-- Exercise goal --
Give back the data exactly, with no images.

-- Exercise data --
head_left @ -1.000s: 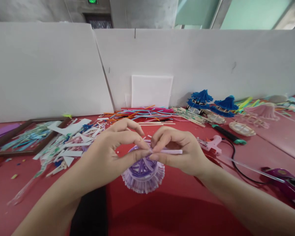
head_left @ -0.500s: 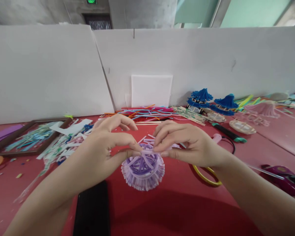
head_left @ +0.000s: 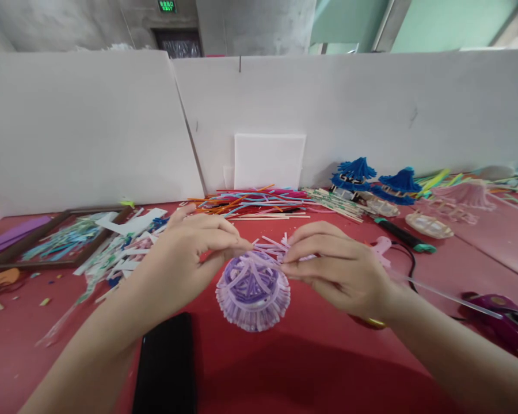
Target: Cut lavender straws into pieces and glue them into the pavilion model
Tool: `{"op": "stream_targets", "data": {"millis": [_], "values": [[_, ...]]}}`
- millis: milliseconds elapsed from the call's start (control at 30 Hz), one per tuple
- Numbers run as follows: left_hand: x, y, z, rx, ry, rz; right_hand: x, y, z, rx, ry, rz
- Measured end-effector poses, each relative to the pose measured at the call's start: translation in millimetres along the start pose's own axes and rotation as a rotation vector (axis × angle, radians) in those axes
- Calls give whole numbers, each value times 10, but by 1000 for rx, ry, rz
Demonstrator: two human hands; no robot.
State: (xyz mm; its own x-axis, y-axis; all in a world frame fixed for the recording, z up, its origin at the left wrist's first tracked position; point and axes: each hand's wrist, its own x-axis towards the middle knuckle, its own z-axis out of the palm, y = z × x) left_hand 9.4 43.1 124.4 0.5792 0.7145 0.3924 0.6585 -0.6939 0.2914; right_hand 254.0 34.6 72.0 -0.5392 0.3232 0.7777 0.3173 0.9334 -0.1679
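Observation:
A round purple pipe-cleaner model (head_left: 254, 287), with a woven dome on top and a pale fringed skirt below, sits in front of me above the red tabletop. My left hand (head_left: 211, 247) has its thumb and fingers pinched together at the upper left of the dome. From the right, my right hand (head_left: 332, 264) pinches close to the dome's upper right edge. A pale purple pipe-cleaner strip (head_left: 265, 260) runs over the top between both sets of fingertips. Its ends are hidden by the fingers. Cut pale purple pieces (head_left: 271, 246) lie just behind the model.
A black phone (head_left: 166, 368) lies front left. Paper scraps (head_left: 127, 247) and a brown frame (head_left: 69, 261) are at left. Colored pipe cleaners (head_left: 250, 201) lie at the back. Blue roof models (head_left: 354, 172), a green-black tool (head_left: 403, 234) and a purple glue gun (head_left: 501, 322) are on the right.
My fingertips have moved apart from the top of the dome, the right hand going right and lower. My left fingers have drawn closer together. The view has shifted slightly.

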Motion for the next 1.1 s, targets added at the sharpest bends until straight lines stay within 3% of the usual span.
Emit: {"op": "stream_targets", "data": {"millis": [100, 267, 533, 767, 1100], "values": [[24, 20, 18, -121, -5, -7, -151, -29, 74, -83, 98, -24], [62, 11, 55, -149, 28, -55, -285, 12, 162, -58, 146, -23], [101, -29, 93, -21, -26, 51, -377, 32, 264, 5, 159, 43], [86, -43, 94, 54, -92, 57, -426, 46, 325, -49, 184, 36], [61, -60, 111, 45, -76, 69, -440, 48, 329, -51, 158, 25]]}}
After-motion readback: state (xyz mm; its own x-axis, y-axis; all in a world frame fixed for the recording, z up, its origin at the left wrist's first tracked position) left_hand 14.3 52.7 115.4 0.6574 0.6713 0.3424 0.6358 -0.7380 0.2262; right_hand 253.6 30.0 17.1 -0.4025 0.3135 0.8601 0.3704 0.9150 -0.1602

-- Response to the task --
head_left @ -1.000s: 
head_left @ -0.500s: 
head_left @ +0.000s: 
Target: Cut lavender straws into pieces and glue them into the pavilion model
Tool: `{"op": "stream_targets", "data": {"millis": [_], "values": [[_, ...]]}}`
- millis: milliseconds elapsed from the call's start (control at 30 Hz), one per tuple
- Numbers run as follows: left_hand: x, y, z, rx, ry, rz; right_hand: x, y, z, rx, ry, rz
- Measured end-effector poses, each relative to the pose measured at the call's start: translation in millimetres along the start pose's own axes and rotation as a rotation vector (axis × angle, radians) in those axes
- Calls give whole numbers, each value times 10, but by 1000 for rx, ry, rz
Demonstrator: two human hands; no robot.
State: (xyz mm; its own x-axis, y-axis; all in a world frame fixed for the recording, z up, its origin at the left wrist's first tracked position; point and axes: each hand's wrist, its own x-axis towards the middle knuckle, its own z-axis out of the palm, y = z × x) left_hand 9.4 43.1 124.4 0.5792 0.7145 0.3924 0.6585 -0.6939 0.2914; right_hand 254.0 34.6 72.0 -0.5392 0.3232 0.7777 0.3173 0.9334 -0.1679
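Observation:
A round purple pipe-cleaner model (head_left: 254, 287), with a woven dome on top and a pale fringed skirt below, sits in front of me above the red tabletop. My left hand (head_left: 211, 247) has its thumb and fingers pinched together at the upper left of the dome. From the right, my right hand (head_left: 332, 264) pinches close to the dome's upper right edge. A pale purple pipe-cleaner strip (head_left: 265, 260) runs over the top between both sets of fingertips. Its ends are hidden by the fingers. Cut pale purple pieces (head_left: 271, 246) lie just behind the model.
A black phone (head_left: 166, 368) lies front left. Paper scraps (head_left: 127, 247) and a brown frame (head_left: 69, 261) are at left. Colored pipe cleaners (head_left: 250, 201) lie at the back. Blue roof models (head_left: 354, 172), a green-black tool (head_left: 403, 234) and a purple glue gun (head_left: 501, 322) are on the right.
My fingertips have moved apart from the top of the dome, the right hand going right and lower. My left fingers have drawn closer together. The view has shifted slightly.
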
Motion for the next 1.1 s, targets added at the sharpest bends until straight lines stay within 3% of the usual span.
Emit: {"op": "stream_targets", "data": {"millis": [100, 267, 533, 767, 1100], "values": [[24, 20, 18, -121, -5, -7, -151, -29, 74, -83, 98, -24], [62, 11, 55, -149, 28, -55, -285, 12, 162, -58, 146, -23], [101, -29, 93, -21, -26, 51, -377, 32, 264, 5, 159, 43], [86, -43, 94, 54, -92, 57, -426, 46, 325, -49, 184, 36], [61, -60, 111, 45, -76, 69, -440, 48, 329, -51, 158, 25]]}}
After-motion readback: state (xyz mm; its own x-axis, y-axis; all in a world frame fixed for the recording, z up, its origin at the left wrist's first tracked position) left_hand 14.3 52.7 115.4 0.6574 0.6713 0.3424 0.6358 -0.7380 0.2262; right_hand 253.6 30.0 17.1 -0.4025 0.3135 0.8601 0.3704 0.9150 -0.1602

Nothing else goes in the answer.